#### EXERCISE:
For the listing below, return the line containing "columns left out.", the line containing "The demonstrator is", and all lines in between, exactly as written and nothing else.

#### DATASET CONTENT:
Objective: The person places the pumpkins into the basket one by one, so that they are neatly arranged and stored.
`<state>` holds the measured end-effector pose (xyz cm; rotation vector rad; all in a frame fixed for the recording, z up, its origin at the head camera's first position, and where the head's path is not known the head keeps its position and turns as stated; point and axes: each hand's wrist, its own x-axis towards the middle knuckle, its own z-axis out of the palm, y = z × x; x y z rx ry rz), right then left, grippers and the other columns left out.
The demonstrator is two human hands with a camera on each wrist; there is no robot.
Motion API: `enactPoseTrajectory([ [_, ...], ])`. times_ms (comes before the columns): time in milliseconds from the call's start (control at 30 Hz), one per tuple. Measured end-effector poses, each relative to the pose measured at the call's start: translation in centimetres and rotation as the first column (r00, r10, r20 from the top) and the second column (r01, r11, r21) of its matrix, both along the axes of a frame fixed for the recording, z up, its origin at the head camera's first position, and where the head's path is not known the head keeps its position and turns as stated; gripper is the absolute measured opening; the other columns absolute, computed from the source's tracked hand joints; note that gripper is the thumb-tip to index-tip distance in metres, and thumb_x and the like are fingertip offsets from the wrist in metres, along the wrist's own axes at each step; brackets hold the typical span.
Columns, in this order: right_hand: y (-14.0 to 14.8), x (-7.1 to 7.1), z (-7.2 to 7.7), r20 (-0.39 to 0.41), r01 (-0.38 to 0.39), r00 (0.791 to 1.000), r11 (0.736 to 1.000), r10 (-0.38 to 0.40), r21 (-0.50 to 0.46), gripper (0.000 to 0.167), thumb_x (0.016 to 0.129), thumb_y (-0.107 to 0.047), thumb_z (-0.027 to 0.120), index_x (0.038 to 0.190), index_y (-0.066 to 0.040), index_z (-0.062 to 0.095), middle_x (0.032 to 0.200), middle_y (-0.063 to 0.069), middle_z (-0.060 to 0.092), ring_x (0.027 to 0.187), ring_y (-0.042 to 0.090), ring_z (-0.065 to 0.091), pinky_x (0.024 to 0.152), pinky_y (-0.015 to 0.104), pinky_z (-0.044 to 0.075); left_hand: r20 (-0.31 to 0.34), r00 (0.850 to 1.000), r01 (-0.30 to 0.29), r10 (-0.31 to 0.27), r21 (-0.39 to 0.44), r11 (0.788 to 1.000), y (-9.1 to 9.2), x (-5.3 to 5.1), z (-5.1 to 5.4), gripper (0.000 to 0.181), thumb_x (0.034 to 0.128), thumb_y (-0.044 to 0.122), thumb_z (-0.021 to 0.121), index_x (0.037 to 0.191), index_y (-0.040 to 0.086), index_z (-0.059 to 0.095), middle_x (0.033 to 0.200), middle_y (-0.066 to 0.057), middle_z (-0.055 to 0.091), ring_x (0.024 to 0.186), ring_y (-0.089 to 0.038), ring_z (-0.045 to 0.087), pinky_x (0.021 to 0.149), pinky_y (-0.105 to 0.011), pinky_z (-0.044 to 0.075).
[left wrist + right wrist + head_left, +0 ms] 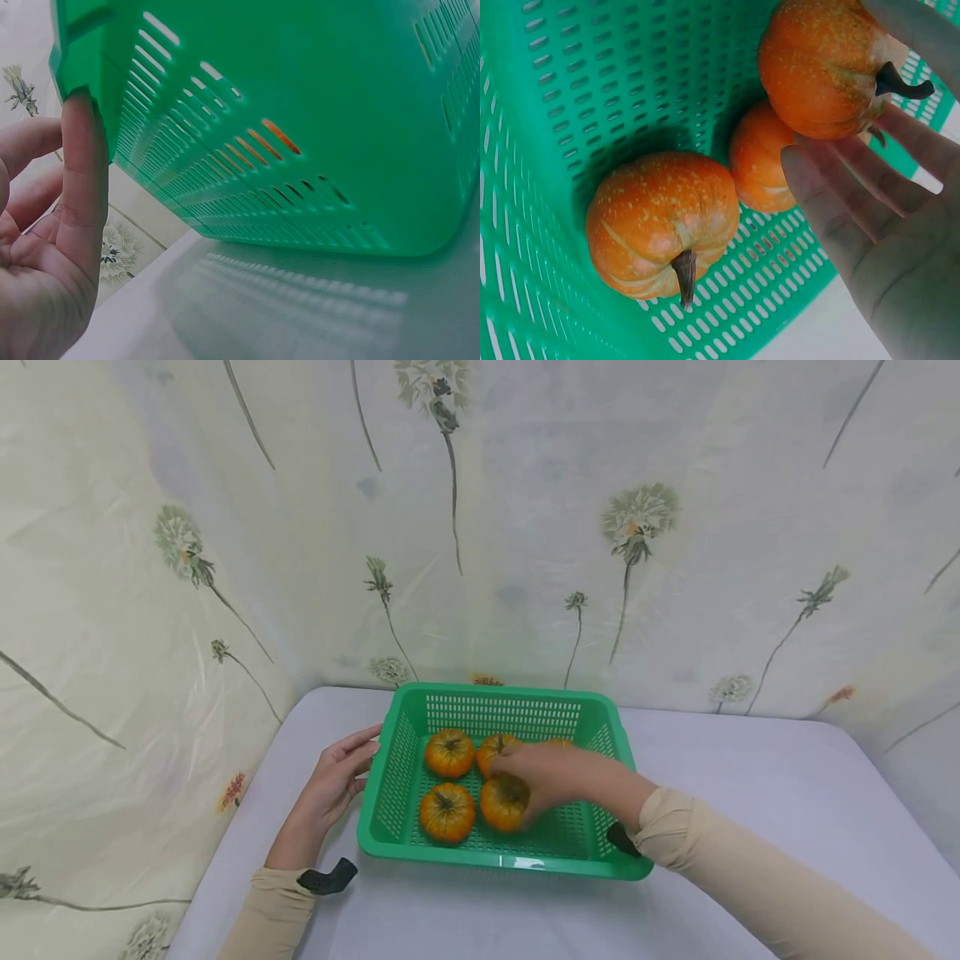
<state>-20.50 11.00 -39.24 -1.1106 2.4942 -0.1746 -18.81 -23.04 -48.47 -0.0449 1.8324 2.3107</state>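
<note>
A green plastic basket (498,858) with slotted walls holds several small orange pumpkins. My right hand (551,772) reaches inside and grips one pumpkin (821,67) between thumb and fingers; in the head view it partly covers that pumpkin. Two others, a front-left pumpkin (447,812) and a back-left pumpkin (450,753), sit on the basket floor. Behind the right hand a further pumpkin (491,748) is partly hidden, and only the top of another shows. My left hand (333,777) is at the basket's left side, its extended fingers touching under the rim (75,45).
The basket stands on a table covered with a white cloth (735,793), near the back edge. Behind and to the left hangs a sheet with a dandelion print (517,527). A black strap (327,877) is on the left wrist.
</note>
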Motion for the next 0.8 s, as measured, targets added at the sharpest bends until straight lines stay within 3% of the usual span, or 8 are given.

#### ANSWER:
`<state>` holds the measured end-effector pose (xyz cm; rotation vector rad; all in a frame fixed for the recording, z up, its origin at the head camera's first position, and where the head's path is not known the head keeps its position and turns as stated; point and axes: each hand's wrist, its own x-axis towards the middle knuckle, its own z-axis out of the palm, y = z × x; x y z rx ry rz), right then left, grippers and the other columns left out.
The demonstrator is two human hands with a camera on each wrist; there is no robot.

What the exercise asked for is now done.